T34B-06
The role of oblique strike-slip faulting in the tectonics of the Puget Lowlands and throughout the Pacific Northwest

Wednesday, 16 December 2015: 17:15
306 (Moscone South)
Katie M Keranen, Cornell University, Ithaca, NY, United States
Abstract:
Upper-plate seismicity in the Puget Lowland, away from and oblique to known fault structures, challenges our understanding of active tectonics and seismic hazards of the region. The challenge arises in part from the thick glacial sediments and extensive water bodies that obscure active faults. Multichannel seismic reflection data in waterways, combined with aeromagnetic and gravity data, can effectively map fault structures throughout the Puget Lowland. Seismic reflection data indicate a NE-SW zone of recent high-angle faulting and shallow sediment deformation crossing the Seattle Uplift and the Seattle Basin, distinct from previously interpreted E-W fault systems including the main Seattle Fault. These NE-SW faults correlate with a zone of active seismicity, cut or deform sediments at the seafloor, and trend across the central Puget Lowland at an oblique angle to major regional structures. Aeromagnetic data show that the trend continues southeastward across the Seattle Uplift and connects deformation of shallow sediment in the Puget Sound with deformation of shallow sediment in Hood Canal.
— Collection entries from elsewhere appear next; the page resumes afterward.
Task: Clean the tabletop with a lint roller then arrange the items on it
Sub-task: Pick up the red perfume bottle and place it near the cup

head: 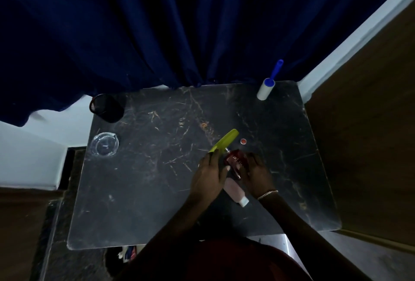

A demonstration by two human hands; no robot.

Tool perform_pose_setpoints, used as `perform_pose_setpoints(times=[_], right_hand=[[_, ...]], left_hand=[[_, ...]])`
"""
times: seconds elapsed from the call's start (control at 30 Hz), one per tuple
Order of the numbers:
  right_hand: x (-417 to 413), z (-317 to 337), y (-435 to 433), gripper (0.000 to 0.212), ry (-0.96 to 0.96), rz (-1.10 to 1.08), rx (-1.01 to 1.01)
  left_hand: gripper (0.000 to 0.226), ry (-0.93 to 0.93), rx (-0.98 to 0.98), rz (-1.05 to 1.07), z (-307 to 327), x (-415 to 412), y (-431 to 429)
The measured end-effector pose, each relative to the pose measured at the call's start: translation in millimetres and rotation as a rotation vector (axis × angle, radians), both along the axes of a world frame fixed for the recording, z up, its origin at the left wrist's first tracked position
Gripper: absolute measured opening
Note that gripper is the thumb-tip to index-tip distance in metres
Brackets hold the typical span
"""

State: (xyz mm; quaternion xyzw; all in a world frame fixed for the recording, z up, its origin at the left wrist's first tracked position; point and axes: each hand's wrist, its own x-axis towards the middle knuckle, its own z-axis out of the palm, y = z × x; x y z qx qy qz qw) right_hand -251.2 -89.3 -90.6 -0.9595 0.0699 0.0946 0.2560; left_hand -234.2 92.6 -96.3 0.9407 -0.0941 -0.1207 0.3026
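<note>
On the dark surface [146, 179] I see my left hand [210, 177] and right hand [258, 174] close together, the roller [266, 88] lying at the far right corner, the comb [224, 140] gripped by the left, the bottle [235, 160] by the right.

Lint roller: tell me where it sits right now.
In the head view, the lint roller lies at the far right corner of the tabletop, beside the blue curtain, its handle pointing past the edge.
</note>
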Motion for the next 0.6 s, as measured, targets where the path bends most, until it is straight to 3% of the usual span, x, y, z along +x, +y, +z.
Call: perform_pose_setpoints(times=[0.1, 0.27, 0.6], right_hand=[[7.2, 0.7, -13.0, 0.049, 0.094, -0.082, 0.104], [23.3, -4.5, -24.7, 0.041, 0.24, -0.158, 0.24], [36.6, -12.0, -26.7, 0.019, 0.326, -0.201, 0.331]], left_hand=[[0.047, 0.168, -0.157, 0.204, -1.7, 4.7, -29.3], [0.032, 0.409, -0.183, 0.434, -8.3, 12.7, -60.0], [0.024, 0.492, -0.345, 0.624, -10.8, 15.1, -84.7]])
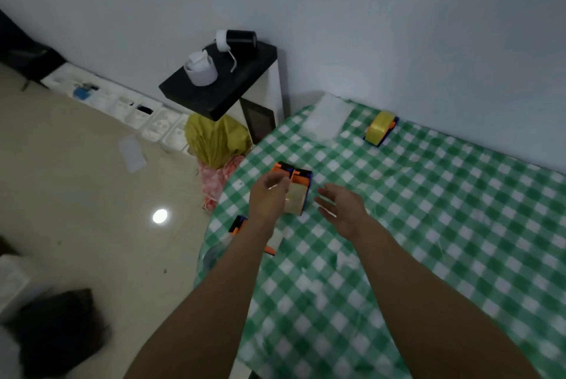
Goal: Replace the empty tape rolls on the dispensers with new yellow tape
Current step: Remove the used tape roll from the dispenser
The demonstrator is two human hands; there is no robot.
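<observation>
My left hand (269, 196) grips dispenser (301, 178) with empty roll (295, 199), close to table (428, 225) edge. My right hand (341, 210) open, just beside, not touching. Risk: I yank roll one-handed, dispenser slides off edge. Yellow tape (379, 127) well beyond right hand.

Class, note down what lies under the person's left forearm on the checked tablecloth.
A blue and orange tape dispenser shows at both edges of the left forearm. The forearm covers its middle, so whether it carries a roll cannot be told.

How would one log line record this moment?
left hand grips empty-roll dispenser | right hand open beside it | yellow-taped dispenser near wall
</observation>
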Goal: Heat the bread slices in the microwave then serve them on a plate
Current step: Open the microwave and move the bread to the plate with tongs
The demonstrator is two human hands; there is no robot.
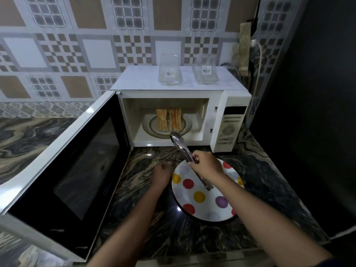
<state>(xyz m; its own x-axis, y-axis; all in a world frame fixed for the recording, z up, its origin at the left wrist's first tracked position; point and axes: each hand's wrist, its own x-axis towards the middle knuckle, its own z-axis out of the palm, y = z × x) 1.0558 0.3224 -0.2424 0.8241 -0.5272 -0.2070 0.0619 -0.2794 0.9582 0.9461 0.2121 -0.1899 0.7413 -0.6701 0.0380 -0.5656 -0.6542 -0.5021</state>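
Marbled counter (260,170), open microwave door (67,166), seemingly empty glasses (170,71) above, tongs (181,146) gripped

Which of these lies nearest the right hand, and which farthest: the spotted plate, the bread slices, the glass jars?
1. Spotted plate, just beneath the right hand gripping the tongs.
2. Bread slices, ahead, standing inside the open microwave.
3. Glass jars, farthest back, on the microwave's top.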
Two additional zones of faulting have NW-SE trend and cut through the Seattle Basin and Kingston Arch. Though strike-slip motion is a new interpretation for deformation along the southern edge of the Seattle Basin, it is not anomalous in the Puget Lowland; it is observed to the north along the southern Whidbey Island Fault (Sherrod et al., 2008) and Darrington-Devils Mountain Fault (Personius et al., 2014) and to the south along the Mount St. Helens seismic zone. Strike-slip motion accompanying regional compression and thrust-faulting occurs elsewhere in the Pacific Northwest including in south-central Washington (Blakely et al., 2014). Oblique strike-slip faults may contribute more significantly to deformation and seismicity within the Puget Lowland than previously recognized. Future work will evaluate the impact of deformation along these structures in tectonic models and seismic hazard assessments.